2012年12月8日土曜日

nutch and solr



I tried to connect nutch and solr, it was so troublesome.
nutch 1.5.1  solr 4.0

original page is here.
http://wiki.apache.org/nutch/NutchTutorial
you can download the nutch in here. 1.5.1
http://www.apache.org/dyn/closer.cgi/nutch/

you should download src-version and build it. nothing in the bin folder with bin-version. anyone knows it why?

unzip it and do ant, you seed the runtime folder and so on.

then i found why it does not make the bin/nutch? i do not know the reason.

it seems you should use runtime/local/bin/nutch.

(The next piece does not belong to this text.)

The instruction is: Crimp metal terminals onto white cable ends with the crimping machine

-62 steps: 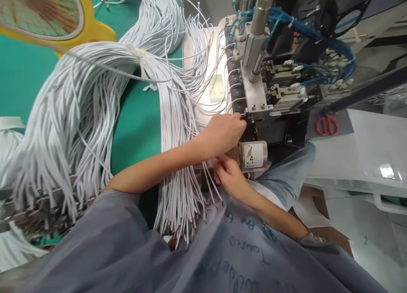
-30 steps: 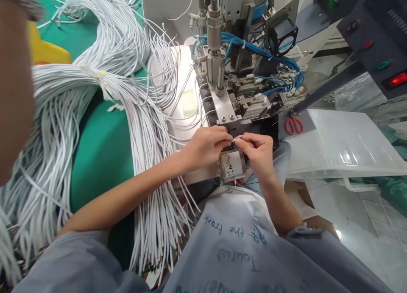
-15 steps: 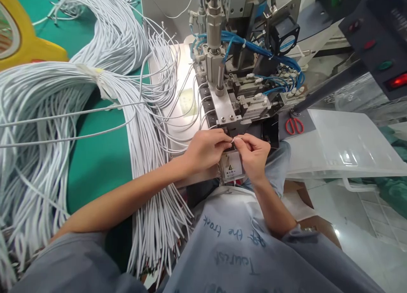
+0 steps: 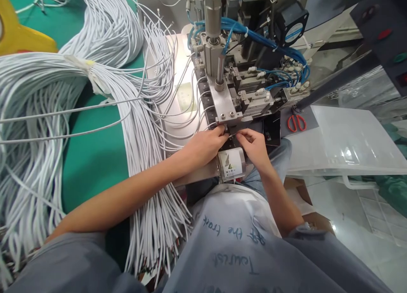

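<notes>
At the front of the metal press machine (image 4: 222,100), my left hand (image 4: 203,148) is closed in a pinch on a white cable, its fingertips just under the machine's front plate. A thin end of the cable (image 4: 232,135) shows in the gap between my hands. My right hand (image 4: 254,146) pinches at that end with thumb and forefinger; its other fingers are curled. The cable's very tip is too small to make out. Below my fingers is a white label (image 4: 232,165) on the front of the machine.
Several white cables (image 4: 187,129) lie in a row into the machine's left side. Large cable bundles (image 4: 140,157) cover the green mat (image 4: 84,166) at left. Red-handled scissors (image 4: 296,123) and a translucent white tray (image 4: 349,144) are on the right. Blue air hoses (image 4: 254,36) cross the machine.
My hands have moved slightly apart and up toward the machine, with the thin cable end now showing between them. The whole view has shifted a little.
</notes>
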A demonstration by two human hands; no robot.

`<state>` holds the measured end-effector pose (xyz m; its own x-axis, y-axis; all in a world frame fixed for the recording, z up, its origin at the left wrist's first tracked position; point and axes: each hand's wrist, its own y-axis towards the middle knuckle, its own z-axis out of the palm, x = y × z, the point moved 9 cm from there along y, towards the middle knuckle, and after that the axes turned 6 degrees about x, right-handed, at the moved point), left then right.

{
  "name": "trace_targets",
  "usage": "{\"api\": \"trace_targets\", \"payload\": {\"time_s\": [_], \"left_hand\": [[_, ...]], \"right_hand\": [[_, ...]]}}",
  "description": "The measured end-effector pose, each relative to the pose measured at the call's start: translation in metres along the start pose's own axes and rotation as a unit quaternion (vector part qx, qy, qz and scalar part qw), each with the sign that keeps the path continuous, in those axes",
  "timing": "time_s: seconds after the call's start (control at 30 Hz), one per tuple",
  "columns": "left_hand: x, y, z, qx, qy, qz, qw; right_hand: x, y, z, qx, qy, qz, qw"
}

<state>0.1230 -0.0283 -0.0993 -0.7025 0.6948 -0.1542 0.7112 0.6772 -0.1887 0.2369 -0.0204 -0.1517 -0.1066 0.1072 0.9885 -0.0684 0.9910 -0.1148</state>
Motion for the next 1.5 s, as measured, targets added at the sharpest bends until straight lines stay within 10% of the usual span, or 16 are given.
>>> {"api": "trace_targets", "payload": {"time_s": [1.3, 1.5], "left_hand": [[-0.011, -0.008, -0.015, -0.015, 0.097, 0.045, 0.994], [-0.003, -0.015, -0.018, 0.003, 0.073, -0.005, 0.997]], "right_hand": [[-0.019, 0.016, 0.022, 0.097, -0.004, 0.011, 0.995], [-0.003, 0.007, -0.008, -0.039, -0.078, -0.036, 0.996]]}}
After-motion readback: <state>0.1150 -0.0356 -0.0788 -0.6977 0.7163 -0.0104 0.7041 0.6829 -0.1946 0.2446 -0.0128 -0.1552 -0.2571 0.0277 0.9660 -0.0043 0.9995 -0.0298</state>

it is ok that terminal shows help sentences after typing runtime/local/bin/nutch.


and you have to modify the nutch-site.xml......

<property>
 <name>http.agent.name</name>
 <value>My Nutch Spider</value>
</property>

solr wiki sais you have to describe the above in the nutch-site.xml.
but this means it is runtime/local/conf/nutch-site.xml.

i have got long lost when writing it in apache-nutch-1.5.1/conf/nutch-site.xml.

and in urls/seed.txt

http://nutch.apache.org/

the above should be written in it.

conf/regex-urlfilter.txt

# accept anything else


 +^http://([a-z0-9]*\.)*nutch.apache.org/

the above should be written in conf/regex-urlfilter.txt.


then you type like this...

runtime/local/bin/nutch crawl urls -dir crawl -depth 3 -topN 5

you find so many log and crawl folder was made.
maybe you might not understand that content, it is binary file.


(sorry you might need to install Hadoop. i do not remember it because i was so sleepy....)


then i typed like here...
runtime/local/bin/nutch crawl urls -solr http://localhost:8983/solr/ -depth 3 -topN 5

i got error....
you should copy conf/schema-solr4.xml in nutch to conf/ in solr, and rename it as schema.xml. 

then in solr,
after do 
java -jar start.jar
you may got error.

the below mail helps you to resolve this error.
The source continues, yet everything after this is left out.